A cloud-based practice management service will be an absolute must as well. You probably don’t want the upfront expense of a full-blown traditional software package. Don’t skimp, though, or fail to research your practice management system purchase. It will be all of your file storage and the assistant you may not be able to afford yet.
A paperless workflow is a must, but you will still want a laser printer. (The supplies for a cheap inkjet printer will be too expensive in the long run.)
Take advantage of the many free web-based services and apps for legal research and marketing. You will also want an inexpensive online accounting and billing package. (Hopefully, the latter may be included in your practice management package.)
Also, answering the phone all day is very distracting. So, while it’s not required to get off the ground, take a look at virtual receptionist services as soon as you can afford one. Just one potential client who can schedule an appointment to see you instead of leaving a voice mail (or moving on to the next lawyer) can pay for the virtual service’s monthly fee.
Jim Calloway (@JimCalloway) is Director of the Management Assistance Program for the Oklahoma Bar Association and author of several ABA books. He blogs at Jim Calloway’s Law Practice Tips and co-produces the podcast The Digital Edge: Lawyers and Technology.
Heidi Alexander: Get Practice Management Software
My No. 1 recommendation when starting a law practice is to invest in practice management software. In my opinion, there is no better way to organize your practice. If you are serious about opening your own shop, then it’s best to invest early. That way, you have time to learn the software and start implementing it as soon as you take on clients. Once you are busy, it will be hard to find the time.
Practice management programs span far and wide. When looking for a product, you should vet both the product and the company offering it. What features does this product provide? Does the company have a strong reputation (i.e., will they still be around in a few years)? And, of course, what’s the cost and how will it fit into your budget. (You’ve put together a budget for your new practice, right?)

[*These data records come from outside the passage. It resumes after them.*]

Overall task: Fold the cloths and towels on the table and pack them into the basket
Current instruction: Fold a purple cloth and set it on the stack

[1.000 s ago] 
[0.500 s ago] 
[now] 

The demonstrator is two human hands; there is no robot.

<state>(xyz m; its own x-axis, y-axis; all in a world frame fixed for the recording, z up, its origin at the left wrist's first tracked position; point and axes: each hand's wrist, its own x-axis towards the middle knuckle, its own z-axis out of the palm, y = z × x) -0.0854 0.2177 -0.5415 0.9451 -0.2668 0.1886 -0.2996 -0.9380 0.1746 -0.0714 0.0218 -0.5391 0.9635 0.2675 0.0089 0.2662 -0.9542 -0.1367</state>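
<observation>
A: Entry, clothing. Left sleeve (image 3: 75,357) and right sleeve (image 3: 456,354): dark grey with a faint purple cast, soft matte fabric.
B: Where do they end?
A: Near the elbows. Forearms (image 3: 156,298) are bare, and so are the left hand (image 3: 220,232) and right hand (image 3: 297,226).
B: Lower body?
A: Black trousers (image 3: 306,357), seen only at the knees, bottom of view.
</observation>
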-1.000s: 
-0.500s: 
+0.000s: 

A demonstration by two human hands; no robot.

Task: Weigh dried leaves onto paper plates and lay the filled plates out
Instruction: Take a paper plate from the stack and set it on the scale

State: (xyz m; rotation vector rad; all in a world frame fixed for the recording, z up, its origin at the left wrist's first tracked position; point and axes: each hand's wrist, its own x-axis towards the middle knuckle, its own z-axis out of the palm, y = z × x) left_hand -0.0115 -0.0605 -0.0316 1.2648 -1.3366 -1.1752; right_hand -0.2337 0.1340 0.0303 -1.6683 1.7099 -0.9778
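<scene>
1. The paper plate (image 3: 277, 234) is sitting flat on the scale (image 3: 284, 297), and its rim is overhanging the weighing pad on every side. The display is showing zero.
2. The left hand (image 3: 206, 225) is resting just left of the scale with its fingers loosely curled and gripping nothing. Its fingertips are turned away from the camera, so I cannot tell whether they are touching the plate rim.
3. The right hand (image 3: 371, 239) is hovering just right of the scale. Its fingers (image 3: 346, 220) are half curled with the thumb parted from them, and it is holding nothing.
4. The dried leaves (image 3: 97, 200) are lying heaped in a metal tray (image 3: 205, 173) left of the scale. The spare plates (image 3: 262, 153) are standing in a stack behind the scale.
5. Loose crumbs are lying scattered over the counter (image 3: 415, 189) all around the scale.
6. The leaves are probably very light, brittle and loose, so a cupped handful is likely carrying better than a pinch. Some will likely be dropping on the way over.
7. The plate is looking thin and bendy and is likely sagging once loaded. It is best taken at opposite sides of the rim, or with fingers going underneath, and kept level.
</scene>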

Cloud-based practice management products are particularly trendy. For a few non-exclusive examples, see Amicus Cloud, Clio, CosmoLex, Firm Central, Firm Manager, MyCase and RocketMatter. These products are attractive for a number of reasons. One, you can access your data remotely. Two, you don’t need to buy your own server to run it. And, three, for the most part, they are user-friendly and don’t have a steep learning curve.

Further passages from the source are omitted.